PROBLEM TO SOLVE: The output should consist solely of the line containing "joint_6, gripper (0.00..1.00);" and the lines that follow it through the end of the data below.
··········
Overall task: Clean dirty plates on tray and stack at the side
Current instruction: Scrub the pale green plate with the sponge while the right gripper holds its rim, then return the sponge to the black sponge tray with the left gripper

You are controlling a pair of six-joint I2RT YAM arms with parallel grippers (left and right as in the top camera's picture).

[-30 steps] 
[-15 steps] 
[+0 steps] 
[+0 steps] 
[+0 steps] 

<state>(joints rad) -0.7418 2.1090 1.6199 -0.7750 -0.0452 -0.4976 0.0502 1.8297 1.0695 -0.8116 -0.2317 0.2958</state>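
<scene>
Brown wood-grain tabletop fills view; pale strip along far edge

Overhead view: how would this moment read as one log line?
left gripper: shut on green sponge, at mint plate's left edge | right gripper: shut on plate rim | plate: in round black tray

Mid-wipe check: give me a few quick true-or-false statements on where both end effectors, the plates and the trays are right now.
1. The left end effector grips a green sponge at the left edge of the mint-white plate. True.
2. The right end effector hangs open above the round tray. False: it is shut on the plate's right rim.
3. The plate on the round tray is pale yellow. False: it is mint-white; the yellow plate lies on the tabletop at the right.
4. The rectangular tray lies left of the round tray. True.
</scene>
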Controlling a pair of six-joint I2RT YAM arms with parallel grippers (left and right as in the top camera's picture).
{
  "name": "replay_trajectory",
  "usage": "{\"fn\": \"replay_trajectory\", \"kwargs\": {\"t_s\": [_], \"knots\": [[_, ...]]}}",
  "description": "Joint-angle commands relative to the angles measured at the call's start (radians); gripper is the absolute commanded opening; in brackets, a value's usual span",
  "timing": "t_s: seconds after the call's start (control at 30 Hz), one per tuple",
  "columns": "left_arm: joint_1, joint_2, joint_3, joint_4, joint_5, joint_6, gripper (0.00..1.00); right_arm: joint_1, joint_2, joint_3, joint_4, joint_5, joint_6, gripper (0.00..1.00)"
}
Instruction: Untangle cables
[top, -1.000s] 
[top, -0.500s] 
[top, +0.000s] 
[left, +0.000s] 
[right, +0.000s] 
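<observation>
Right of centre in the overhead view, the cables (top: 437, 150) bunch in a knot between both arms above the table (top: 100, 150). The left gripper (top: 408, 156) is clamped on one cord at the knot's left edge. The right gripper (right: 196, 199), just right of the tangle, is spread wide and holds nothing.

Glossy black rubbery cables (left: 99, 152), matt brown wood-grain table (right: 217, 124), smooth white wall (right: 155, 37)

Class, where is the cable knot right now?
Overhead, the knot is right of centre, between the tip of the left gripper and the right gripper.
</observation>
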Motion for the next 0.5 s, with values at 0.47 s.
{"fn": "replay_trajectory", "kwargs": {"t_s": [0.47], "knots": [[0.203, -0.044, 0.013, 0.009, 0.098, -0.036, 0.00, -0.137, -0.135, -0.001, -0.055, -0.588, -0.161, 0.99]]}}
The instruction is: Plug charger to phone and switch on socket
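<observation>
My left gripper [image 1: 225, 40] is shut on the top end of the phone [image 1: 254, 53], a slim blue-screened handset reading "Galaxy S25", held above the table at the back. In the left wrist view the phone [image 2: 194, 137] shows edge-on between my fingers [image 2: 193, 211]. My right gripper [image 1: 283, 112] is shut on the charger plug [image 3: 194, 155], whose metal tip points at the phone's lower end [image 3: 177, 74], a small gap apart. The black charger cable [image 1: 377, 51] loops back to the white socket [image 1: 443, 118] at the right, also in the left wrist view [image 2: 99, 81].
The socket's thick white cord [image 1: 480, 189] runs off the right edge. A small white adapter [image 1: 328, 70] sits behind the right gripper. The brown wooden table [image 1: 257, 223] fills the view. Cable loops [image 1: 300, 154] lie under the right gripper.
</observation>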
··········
EXPECTED OUTPUT:
  "columns": "left_arm: joint_1, joint_2, joint_3, joint_4, joint_5, joint_6, gripper (0.00..1.00); right_arm: joint_1, joint_2, joint_3, joint_4, joint_5, joint_6, gripper (0.00..1.00)"
}
Instruction: Untangle cables
[top, -1.000s] 
[top, -0.500s] 
[top, +0.000s] 
[left, +0.000s] 
[right, +0.000s] 
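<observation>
Right of centre in the overhead view, the cables (top: 437, 150) bunch in a knot between both arms above the table (top: 100, 150). The left gripper (top: 408, 156) is clamped on one cord at the knot's left edge. The right gripper (right: 196, 199), just right of the tangle, is spread wide and holds nothing.

Glossy black rubbery cables (left: 99, 152), matt brown wood-grain table (right: 217, 124), smooth white wall (right: 155, 37)

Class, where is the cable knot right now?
Overhead, the knot is right of centre, between the tip of the left gripper and the right gripper.
</observation>
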Motion for the next 0.5 s, with values at 0.47 s.
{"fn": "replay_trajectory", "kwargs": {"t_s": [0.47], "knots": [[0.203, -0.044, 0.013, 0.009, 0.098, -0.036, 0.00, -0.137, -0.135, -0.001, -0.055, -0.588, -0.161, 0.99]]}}
The instruction is: Plug charger to phone and switch on socket
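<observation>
My left gripper [image 1: 225, 40] is shut on the top end of the phone [image 1: 254, 53], a slim blue-screened handset reading "Galaxy S25", held above the table at the back. In the left wrist view the phone [image 2: 194, 137] shows edge-on between my fingers [image 2: 193, 211]. My right gripper [image 1: 283, 112] is shut on the charger plug [image 3: 194, 155], whose metal tip points at the phone's lower end [image 3: 177, 74], a small gap apart. The black charger cable [image 1: 377, 51] loops back to the white socket [image 1: 443, 118] at the right, also in the left wrist view [image 2: 99, 81].
The socket's thick white cord [image 1: 480, 189] runs off the right edge. A small white adapter [image 1: 328, 70] sits behind the right gripper. The brown wooden table [image 1: 257, 223] fills the view. Cable loops [image 1: 300, 154] lie under the right gripper.
</observation>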

This concludes the response to the exercise.